- **Task requirements**:
From the records below, please repeat exactly the line that has "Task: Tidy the", the line that has "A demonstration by", and every line between them, and nothing else.

(Records contained in a dataset)
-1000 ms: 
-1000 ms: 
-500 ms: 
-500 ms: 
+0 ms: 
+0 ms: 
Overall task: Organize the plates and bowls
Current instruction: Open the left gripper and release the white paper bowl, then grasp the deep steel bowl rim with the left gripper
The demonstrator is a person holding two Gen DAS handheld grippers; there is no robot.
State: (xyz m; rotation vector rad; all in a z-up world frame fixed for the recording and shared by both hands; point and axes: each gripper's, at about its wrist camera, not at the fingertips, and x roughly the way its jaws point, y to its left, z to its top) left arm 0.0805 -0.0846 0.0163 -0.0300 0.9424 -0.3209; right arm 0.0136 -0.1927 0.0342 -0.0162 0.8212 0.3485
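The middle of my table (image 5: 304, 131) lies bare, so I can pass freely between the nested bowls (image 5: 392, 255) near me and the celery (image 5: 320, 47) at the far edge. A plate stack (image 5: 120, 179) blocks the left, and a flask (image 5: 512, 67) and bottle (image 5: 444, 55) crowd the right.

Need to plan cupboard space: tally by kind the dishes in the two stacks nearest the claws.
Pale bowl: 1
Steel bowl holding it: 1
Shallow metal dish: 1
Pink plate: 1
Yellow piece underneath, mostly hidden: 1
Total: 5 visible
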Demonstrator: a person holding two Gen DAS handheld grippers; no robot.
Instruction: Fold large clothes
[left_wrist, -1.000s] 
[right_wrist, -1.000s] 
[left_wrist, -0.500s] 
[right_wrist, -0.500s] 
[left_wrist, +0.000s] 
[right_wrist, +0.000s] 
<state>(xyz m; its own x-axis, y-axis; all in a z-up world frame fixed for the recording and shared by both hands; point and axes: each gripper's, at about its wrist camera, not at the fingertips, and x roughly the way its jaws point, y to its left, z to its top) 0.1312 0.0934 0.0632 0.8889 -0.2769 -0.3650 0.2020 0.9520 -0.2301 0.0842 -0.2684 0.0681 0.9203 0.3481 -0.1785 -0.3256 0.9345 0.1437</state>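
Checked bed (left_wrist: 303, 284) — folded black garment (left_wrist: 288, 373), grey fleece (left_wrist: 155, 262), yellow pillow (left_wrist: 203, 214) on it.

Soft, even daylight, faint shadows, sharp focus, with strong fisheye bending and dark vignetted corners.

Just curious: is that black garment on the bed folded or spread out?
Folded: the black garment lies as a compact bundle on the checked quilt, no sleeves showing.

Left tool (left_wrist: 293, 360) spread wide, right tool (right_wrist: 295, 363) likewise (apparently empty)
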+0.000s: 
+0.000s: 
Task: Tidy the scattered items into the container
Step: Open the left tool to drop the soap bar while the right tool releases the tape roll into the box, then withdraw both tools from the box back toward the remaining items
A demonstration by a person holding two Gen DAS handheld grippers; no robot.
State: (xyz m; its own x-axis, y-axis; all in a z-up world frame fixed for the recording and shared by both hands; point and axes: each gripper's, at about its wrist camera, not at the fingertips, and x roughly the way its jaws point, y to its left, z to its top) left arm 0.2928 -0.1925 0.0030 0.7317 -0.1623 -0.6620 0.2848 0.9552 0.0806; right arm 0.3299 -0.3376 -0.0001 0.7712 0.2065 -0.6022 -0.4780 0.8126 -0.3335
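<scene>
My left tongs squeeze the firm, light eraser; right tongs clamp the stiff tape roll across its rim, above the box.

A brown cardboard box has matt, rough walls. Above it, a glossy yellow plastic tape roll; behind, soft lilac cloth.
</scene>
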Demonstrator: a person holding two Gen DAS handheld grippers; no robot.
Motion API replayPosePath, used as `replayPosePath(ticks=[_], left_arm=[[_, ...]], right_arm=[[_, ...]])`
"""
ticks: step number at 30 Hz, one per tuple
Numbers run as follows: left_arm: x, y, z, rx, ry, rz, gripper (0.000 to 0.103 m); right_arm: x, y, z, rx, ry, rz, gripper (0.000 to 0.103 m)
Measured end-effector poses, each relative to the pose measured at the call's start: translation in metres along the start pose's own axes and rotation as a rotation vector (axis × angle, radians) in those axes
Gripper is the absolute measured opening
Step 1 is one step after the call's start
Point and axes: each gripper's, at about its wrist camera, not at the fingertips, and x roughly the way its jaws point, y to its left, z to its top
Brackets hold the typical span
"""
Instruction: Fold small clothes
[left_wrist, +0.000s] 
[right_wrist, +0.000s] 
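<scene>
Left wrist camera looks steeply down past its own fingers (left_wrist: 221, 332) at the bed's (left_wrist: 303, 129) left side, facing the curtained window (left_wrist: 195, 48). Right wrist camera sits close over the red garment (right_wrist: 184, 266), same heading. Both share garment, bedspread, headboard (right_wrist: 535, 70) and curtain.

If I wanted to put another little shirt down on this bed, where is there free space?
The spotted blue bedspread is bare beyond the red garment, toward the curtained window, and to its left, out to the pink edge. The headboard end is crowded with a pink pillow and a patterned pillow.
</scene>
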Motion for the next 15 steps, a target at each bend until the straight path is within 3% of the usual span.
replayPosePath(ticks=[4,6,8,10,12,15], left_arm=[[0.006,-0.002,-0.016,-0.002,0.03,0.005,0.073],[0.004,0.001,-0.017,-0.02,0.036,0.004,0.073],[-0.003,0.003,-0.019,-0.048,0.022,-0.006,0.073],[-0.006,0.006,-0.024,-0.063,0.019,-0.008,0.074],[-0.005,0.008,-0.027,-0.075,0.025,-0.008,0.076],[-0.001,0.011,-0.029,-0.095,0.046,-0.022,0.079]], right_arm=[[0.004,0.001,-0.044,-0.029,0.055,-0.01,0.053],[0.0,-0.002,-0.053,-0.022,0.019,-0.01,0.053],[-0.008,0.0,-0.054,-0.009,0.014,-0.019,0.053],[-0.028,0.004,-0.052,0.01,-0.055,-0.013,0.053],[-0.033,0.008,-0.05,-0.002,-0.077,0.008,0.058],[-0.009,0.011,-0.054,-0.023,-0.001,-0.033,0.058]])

- **Result below**:
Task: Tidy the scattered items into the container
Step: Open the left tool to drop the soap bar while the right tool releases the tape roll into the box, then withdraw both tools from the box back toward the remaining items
A demonstration by a person holding two Gen DAS handheld grippers; no robot.

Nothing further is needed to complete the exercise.